Effects of HT exposure on the transcriptional expression of various CAT genes in developing anther. a and b Expression of CATA and CATB in anthers of rice exposed to different temperature treatments lasted for 3 days. NT, HT1 and HT2 indicate normal temperature (28 °C day/22 °C night), high temperature 1 (35 °C day/ 27 °C night) and high temperature 2 (38 °C day/30 °C night) treatment, respectively. c and d Expression of CATA and CATB in anthers in response to exposure duration of HT2 treatment (38 °C day/ 30 °C night). NT represents normal temperature (28 °C day/22 °C night). HT-1d, HT-2d, and HT-3d indicate the exposure duration of HT2 treated for 1, 2 and 3 days, respectively). Error bars represent SD values of at least three replicates. Within the same cultivar, the values followed by the same letter are not significantly different (P < 0.05). e Tissue-specific expression of CATA, CATB and CATC in QJ3
We further examined the tissue-specific expression of three CAT genes (OsCATA, OsCATB and OsCATC) in rice plants using QJ3 under NT growth (Fig. 6e). OsCATA expressed constitutively in most tissues of rice plants, including stem, leave, anther, and seed. In contrast, OsCATB expressed preferentially in anther and weakly in leaf and stem, whereas OsCATC expressed exclusively in leaf and sheath, with an extremely low expression or no detectable levels in anther and seed. This result clearly indicated that OsCATB was one of dominant isoforms expressed highly in the anther tissue of rice plants. Considering their difference in the susceptibility of two CAT genes (OsCATA and OsCATB) at transcriptional level in response to HT exposure, we inferred that HT-induced decline in CAT activity in rice anther was mainly attributed to the rapid suppression of OsCATB transcript induced by HT exposure, which was among the regulatory switch steps leading to the elevated ROS concentration and reduced pollen viability for rice plants subjected to HT exposure at meiosis.
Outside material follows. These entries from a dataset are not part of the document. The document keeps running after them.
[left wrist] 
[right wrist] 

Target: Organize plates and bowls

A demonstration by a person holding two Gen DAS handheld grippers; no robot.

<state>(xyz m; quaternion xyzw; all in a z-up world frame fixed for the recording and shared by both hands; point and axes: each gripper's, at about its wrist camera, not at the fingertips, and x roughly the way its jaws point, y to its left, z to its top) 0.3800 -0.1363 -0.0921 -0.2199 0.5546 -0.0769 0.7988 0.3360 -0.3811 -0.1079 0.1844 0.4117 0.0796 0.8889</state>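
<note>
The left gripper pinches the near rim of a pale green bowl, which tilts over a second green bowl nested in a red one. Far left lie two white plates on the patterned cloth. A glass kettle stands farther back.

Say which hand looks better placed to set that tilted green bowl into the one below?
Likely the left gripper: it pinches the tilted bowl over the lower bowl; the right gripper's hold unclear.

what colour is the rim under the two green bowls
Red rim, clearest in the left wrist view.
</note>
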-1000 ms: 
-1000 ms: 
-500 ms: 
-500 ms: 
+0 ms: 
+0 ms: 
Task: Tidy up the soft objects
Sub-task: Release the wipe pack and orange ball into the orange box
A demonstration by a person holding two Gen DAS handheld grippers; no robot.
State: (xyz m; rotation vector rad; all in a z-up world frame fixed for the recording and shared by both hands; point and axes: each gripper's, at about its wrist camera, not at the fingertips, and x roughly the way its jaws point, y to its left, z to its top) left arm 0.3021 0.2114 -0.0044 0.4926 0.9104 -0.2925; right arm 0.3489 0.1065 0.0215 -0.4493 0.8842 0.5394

Linking the exogenous SA-mediated alleviation for the heat injury of spikelet fertility and pollen viability with ROS generation and CAT expression in developing anther
The alleviating effect of exogenous SA application on HT-induced injury was greatly variable, depending on SA concentration (Fig. 7). In comparison of CK-HT (without SA spraying before the implement of 3 days’ HT exposure), the stained pollen percentage and pollen viability in rice florets were obviously enhanced by the SA spraying of low concentration (500 and 1000 µM), whereas an insignificant difference and even opposite trend were observed between the SA treatments and CK-HT for the SA spraying of high concentration (2000 and 4000 µM) (Fig. 7a, b). This result indicated that the HT-induced injury for pollen viability may be partly alleviated by the SA spraying of appropriate concentration, although this alleviating extent was not as great as the impact of HT exposure on spikelet fertility and pollen viability, as reflected by more considerable difference in pollen viability between CK-NT and CK-HT (Fig. 7a, b). Interestingly, under HT exposure, the SA-modulated regulation to pollen viability and spikelet fertility was closely associated with ROS concentration, MDA content and CAT activity in developing anthers (Fig. 7). For instance, the SA spraying of 1000 µM concentration resulted in a reduction of ROS concentration and MDA content in rice anthers, which was well coincident with the corresponding alleviation for the lowered pollen viability under HT exposure by 1000 µM SA concentration. On the other hand, the SA spraying of higher concentration (2000 and 4000 µM) contributed slightly to the alleviation of HT-induced pollen injury, in which higher ROS concentration and lower pollen viability were found for the treatment of high SA concentration (4000 µM) relative to CK-HT (Fig. 7a–e). This phenomenon indicated clearly that the exogenous SA-mediated alleviation for HT-induced fertility injury was closely associated with ROS detoxification and also relief of oxidative stress in developing anthers.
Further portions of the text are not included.